Les déficits, dit-il, ne peuvent être mis en évidence que par un débat entre les différentes instances. Les modèles informatiques ne peuvent remplacer l'analyse humaine. Selon Theofanous, les différentes instances impliquées dans la sécurité ne communiquent pas suffisamment, ce qu'a d'ailleurs largement montré l'accident nucléaire de Fukushima, qui révèle une coopération insuffisante entre les parties concernées. Il s'agit aussi bien du manque de réalisme de certains travaux scientifiques que d'un manque de volonté de la part des industriels, des opérateurs et des politiques d'accepter les critiques et de travailler à l'amélioration de la sécurité.
Culture de sécurité et expertise : un enjeu de gestion de crise incontournable
Des risques de dimensions comparables, difficiles à évaluer en raison de la complexité des processus et des interrelations, existent également dans d'autres domaines. Le changement climatique, par exemple, peut provoquer des destructions et des bouleversements sociaux difficilement prévisibles, le génie génétique pourrait entraîner une évolution menaçante des parasites et des agents pathogènes.
Des risques de ce type existent déjà dans la production alimentaire conventionnelle en raison de l'utilisation d'agents chimiques.
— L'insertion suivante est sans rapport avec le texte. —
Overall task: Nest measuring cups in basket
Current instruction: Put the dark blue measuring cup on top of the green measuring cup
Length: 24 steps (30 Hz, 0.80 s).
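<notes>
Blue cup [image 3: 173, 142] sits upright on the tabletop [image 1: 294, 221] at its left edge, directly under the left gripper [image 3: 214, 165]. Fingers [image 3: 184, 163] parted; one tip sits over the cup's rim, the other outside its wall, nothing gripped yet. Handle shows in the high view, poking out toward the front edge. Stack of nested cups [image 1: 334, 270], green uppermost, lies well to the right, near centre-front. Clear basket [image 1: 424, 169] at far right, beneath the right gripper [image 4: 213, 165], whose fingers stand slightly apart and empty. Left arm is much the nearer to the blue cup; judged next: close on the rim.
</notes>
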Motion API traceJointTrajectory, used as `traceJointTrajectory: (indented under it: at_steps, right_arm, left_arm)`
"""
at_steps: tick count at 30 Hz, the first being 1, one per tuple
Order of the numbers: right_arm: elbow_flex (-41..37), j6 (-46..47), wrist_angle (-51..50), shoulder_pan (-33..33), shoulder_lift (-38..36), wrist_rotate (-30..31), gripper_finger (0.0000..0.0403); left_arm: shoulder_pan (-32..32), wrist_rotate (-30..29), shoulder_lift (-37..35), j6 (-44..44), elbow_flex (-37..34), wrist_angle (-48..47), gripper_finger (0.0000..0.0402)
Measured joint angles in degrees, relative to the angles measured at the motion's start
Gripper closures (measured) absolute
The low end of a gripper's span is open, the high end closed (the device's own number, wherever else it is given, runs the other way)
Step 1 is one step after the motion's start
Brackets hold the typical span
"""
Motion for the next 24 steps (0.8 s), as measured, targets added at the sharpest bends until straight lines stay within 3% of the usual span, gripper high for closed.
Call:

Dans ces cas, les dangers sont plus insidieux et ne sont pas causés par un seul accident. À Fukushima, cependant, il n'y a pas eu non plus de décès direct dû à la radioactivité - ici aussi, les dommages sont plus susceptibles de se produire sur le long terme.
Il ne saurait être question d'opposer les risques les uns aux autres. Il s'agit plutôt de reconnaître qu'il est nécessaire d'anticiper les crises, en prenant en compte les facteurs complexes dans tous les domaines et en tirant parti des enseignements de la gestion de crise dans le nucléaire.
Le débat public sur la gestion de crise met cependant en évidence un paradoxe propre à nos sociétés occidentales. Les citoyens sont de plus en plus nombreux à faire part d'inquiétudes face aux technologies mal maîtrisées, mais ces craintes sont taxées d'irrationnelles par les experts. En retour, ces experts sont accusés d'avoir des conflits d'intérêts.
Les deux points de vue sont en partie justes. Ainsi, les craintes des populations et des lanceurs d'alerte se sont souvent avérées fondées face aux catastrophes liées à la technologie. D'autre part, on ne peut nier les avantages du développement technique.